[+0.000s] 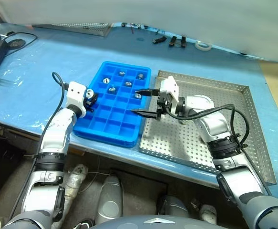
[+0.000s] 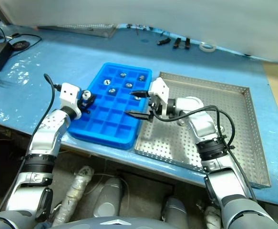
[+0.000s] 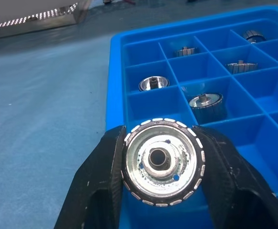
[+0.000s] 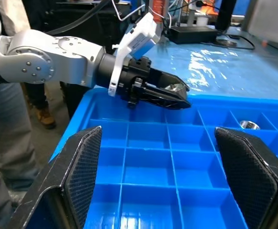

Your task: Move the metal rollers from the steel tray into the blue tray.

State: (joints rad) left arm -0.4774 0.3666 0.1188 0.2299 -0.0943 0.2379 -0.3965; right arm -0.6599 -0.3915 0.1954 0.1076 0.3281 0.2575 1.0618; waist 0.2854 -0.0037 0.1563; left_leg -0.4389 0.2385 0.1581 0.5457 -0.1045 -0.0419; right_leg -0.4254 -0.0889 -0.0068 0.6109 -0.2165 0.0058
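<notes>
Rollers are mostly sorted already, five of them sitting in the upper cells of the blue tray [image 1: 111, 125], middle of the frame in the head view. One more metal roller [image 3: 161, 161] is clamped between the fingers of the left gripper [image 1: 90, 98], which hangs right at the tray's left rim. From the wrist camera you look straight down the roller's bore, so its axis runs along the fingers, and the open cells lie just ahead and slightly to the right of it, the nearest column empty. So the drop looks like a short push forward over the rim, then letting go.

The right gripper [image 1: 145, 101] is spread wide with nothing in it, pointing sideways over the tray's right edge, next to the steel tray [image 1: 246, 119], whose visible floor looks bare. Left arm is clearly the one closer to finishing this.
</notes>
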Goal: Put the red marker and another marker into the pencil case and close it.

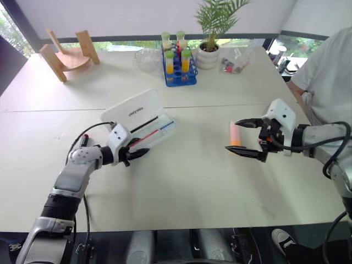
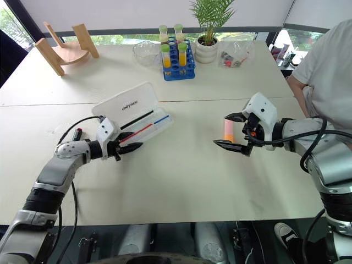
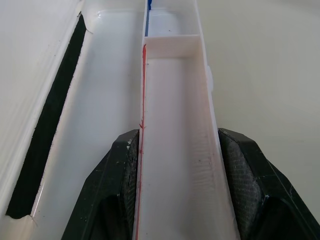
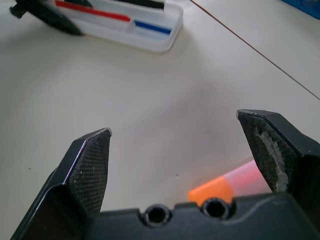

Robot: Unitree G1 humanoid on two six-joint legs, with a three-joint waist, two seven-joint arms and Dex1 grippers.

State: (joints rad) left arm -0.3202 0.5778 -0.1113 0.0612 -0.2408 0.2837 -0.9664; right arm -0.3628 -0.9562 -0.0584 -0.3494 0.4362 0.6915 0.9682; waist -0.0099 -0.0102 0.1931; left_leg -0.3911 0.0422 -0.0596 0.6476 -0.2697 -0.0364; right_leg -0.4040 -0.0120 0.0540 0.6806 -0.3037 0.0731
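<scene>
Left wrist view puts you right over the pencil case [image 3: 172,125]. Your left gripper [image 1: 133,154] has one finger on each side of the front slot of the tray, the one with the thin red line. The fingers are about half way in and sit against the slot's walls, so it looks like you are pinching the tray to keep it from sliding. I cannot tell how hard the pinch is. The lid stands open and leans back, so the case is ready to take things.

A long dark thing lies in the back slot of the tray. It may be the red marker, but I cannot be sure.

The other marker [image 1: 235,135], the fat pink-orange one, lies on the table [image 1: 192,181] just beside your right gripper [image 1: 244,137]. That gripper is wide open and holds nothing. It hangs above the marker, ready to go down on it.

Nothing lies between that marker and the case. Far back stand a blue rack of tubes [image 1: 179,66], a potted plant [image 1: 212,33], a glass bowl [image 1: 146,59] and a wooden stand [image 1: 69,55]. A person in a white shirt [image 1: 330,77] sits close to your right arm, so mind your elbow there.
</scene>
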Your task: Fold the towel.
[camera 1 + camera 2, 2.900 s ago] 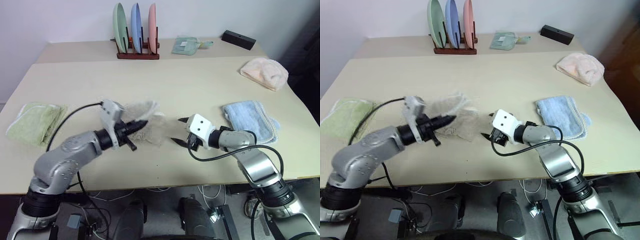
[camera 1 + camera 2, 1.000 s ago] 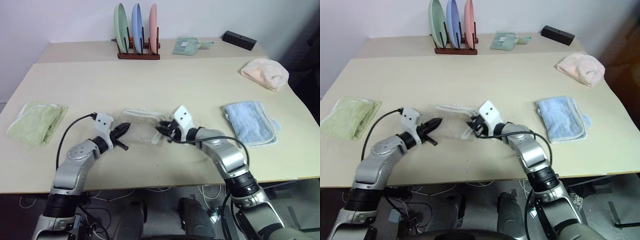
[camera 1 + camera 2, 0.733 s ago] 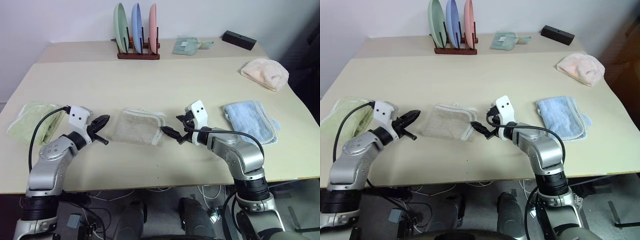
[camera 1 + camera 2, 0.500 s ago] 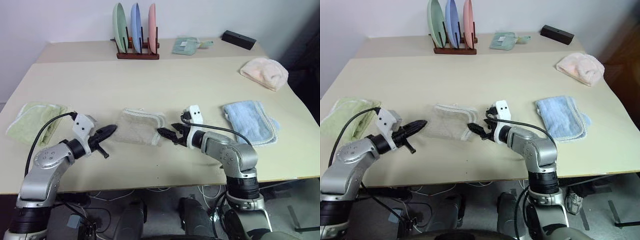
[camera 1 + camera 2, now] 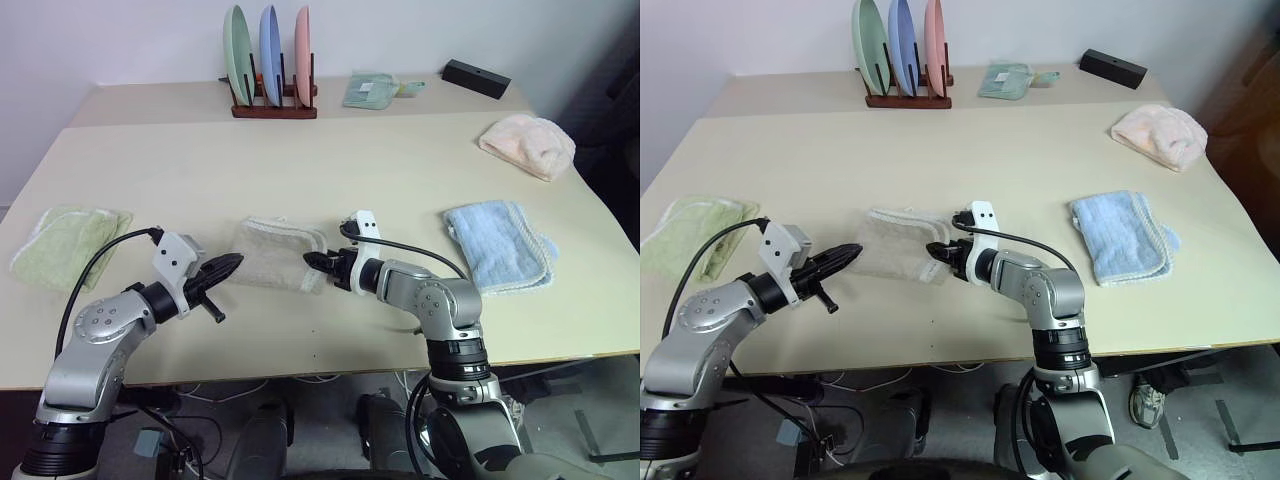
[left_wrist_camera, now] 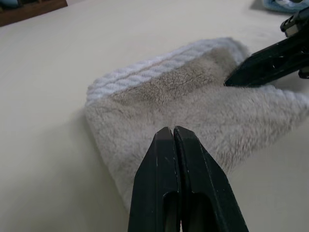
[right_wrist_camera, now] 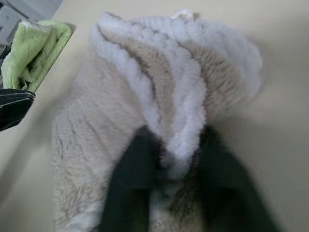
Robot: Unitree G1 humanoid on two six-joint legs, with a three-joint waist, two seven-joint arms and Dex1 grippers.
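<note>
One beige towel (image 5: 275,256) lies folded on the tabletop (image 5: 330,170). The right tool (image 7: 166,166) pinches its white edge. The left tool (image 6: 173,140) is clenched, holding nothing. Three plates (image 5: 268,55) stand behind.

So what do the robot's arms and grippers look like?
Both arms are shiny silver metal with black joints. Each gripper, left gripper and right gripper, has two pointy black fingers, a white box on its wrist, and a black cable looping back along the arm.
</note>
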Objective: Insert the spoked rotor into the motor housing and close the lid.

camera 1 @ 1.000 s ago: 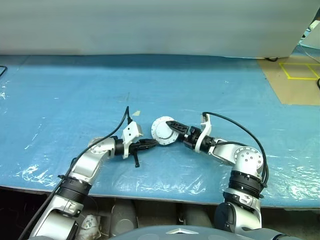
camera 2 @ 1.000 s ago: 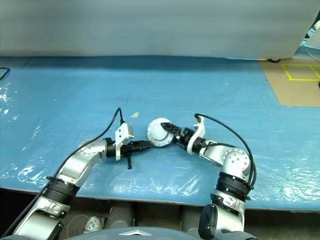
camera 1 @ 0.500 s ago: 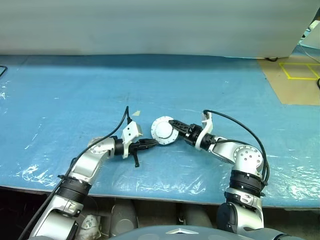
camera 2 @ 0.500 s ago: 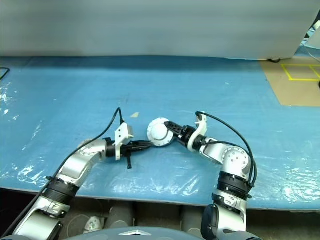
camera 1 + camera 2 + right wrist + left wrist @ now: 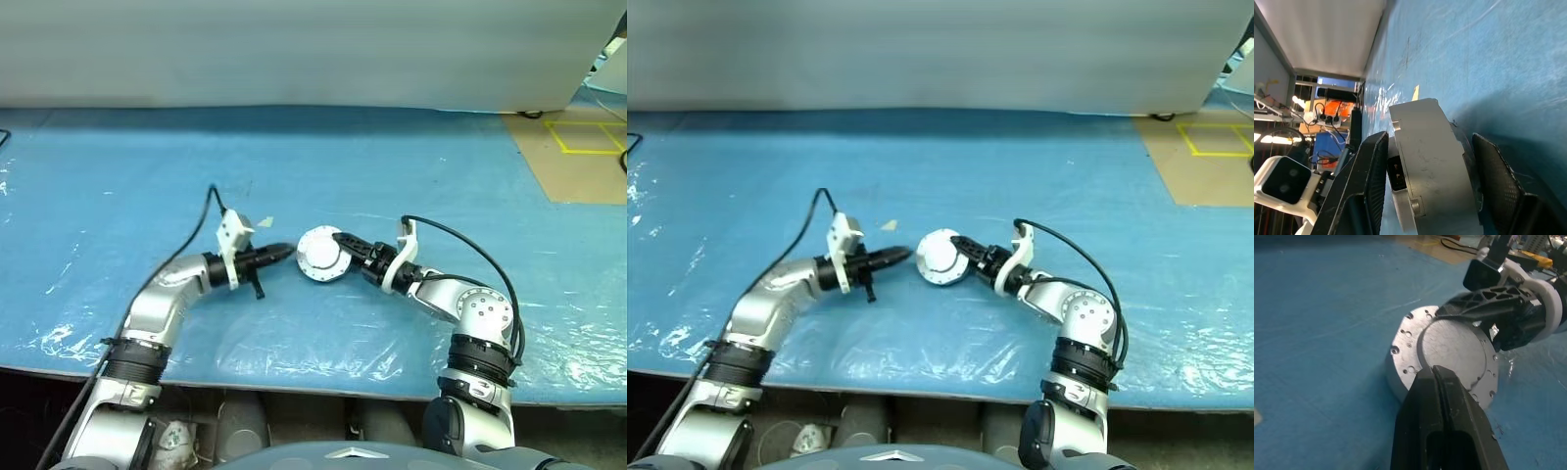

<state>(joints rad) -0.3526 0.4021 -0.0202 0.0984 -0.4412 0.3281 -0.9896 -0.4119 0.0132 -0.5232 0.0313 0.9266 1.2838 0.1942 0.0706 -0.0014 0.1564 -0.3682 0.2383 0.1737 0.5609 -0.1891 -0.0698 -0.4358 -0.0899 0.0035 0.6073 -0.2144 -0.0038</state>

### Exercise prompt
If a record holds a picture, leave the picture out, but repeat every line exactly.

### Finished exercise
[+0.000s] 
[+0.000s] 
[+0.000s] 
[+0.000s] 

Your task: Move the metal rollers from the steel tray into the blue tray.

State: (joints rad) left arm -0.4774 0.3666 0.1188 0.2299 -0.0943 0.2379 -0.3965; right arm -0.6599 -0.3915 0.1954 0.1076 0.3281 0.2575 1.0618; waist 0.2854 -0.0037 0.1563; left_leg -0.4389 0.2385 0.1581 0.5457 -0.1045 -0.0419; right_leg -0.4254 -0.0889 -0.0068 0.6109 -0.2165 0.0058
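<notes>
Rollers are mostly sorted already, five of them sitting in the upper cells of the blue tray [image 1: 111, 125], middle of the frame in the head view. One more metal roller [image 3: 161, 161] is clamped between the fingers of the left gripper [image 1: 90, 98], which hangs right at the tray's left rim. From the wrist camera you look straight down the roller's bore, so its axis runs along the fingers, and the open cells lie just ahead and slightly to the right of it, the nearest column empty. So the drop looks like a short push forward over the rim, then letting go.

The right gripper [image 1: 145, 101] is spread wide with nothing in it, pointing sideways over the tray's right edge, next to the steel tray [image 1: 246, 119], whose visible floor looks bare. Left arm is clearly the one closer to finishing this.
</notes>
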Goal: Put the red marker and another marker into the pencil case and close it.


Robot: Unitree G1 humanoid on two six-joint legs, with a three-joint waist, two seven-joint arms and Dex1 grippers.

State: (joints rad) left arm -0.3202 0.5778 -0.1113 0.0612 -0.2408 0.2837 -0.9664; right arm -0.3628 -0.9562 -0.0584 -0.3494 0.4362 0.6915 0.9682; waist -0.0099 -0.0102 0.1931; left_leg -0.3911 0.0422 -0.0596 0.6476 -0.2697 -0.0364; right_leg -0.4040 -0.0120 0.0540 0.6806 -0.3037 0.0731
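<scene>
Left wrist view puts you right over the pencil case [image 3: 172,125]. Your left gripper [image 1: 133,154] has one finger on each side of the front slot of the tray, the one with the thin red line. The fingers are about half way in and sit against the slot's walls, so it looks like you are pinching the tray to keep it from sliding. I cannot tell how hard the pinch is. The lid stands open and leans back, so the case is ready to take things.

A long dark thing lies in the back slot of the tray. It may be the red marker, but I cannot be sure.

The other marker [image 1: 235,135], the fat pink-orange one, lies on the table [image 1: 192,181] just beside your right gripper [image 1: 244,137]. That gripper is wide open and holds nothing. It hangs above the marker, ready to go down on it.

Nothing lies between that marker and the case. Far back stand a blue rack of tubes [image 1: 179,66], a potted plant [image 1: 212,33], a glass bowl [image 1: 146,59] and a wooden stand [image 1: 69,55]. A person in a white shirt [image 1: 330,77] sits close to your right arm, so mind your elbow there.
</scene>
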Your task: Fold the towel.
[camera 1 + camera 2, 2.900 s ago] 
[camera 1 + camera 2, 1.000 s ago] 
[camera 1 + camera 2, 0.733 s ago] 
[camera 1 + camera 2, 0.500 s ago] 
[camera 1 + camera 2, now] 
[left_wrist_camera, now] 
[right_wrist_camera, now] 
Robot: Unitree G1 humanoid on two six-joint legs, with a three-joint waist, two seven-joint arms and Dex1 grippers.
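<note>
One beige towel (image 5: 275,256) lies folded on the tabletop (image 5: 330,170). The right tool (image 7: 166,166) pinches its white edge. The left tool (image 6: 173,140) is clenched, holding nothing. Three plates (image 5: 268,55) stand behind.

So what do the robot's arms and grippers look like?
Both arms are shiny silver metal with black joints. Each gripper, left gripper and right gripper, has two pointy black fingers, a white box on its wrist, and a black cable looping back along the arm.
</note>
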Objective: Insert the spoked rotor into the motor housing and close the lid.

camera 1 @ 1.000 s ago: 
camera 2 @ 1.000 s ago: 
camera 1 @ 0.500 s ago: 
camera 2 @ 0.500 s ago: 
camera 1 + camera 2 + right wrist + left wrist @ now: 

<state>(joints rad) -0.3526 0.4021 -0.0202 0.0984 -0.4412 0.3281 -0.9896 -0.4119 0.0132 -0.5232 0.0313 0.9266 1.2838 0.1942 0.0706 -0.0014 0.1564 -0.3682 0.2383 0.1737 0.5609 -0.1891 -0.0698 -0.4358 -0.0899 0.0035 0.6073 -0.2144 -0.0038</state>

No additional answer is needed.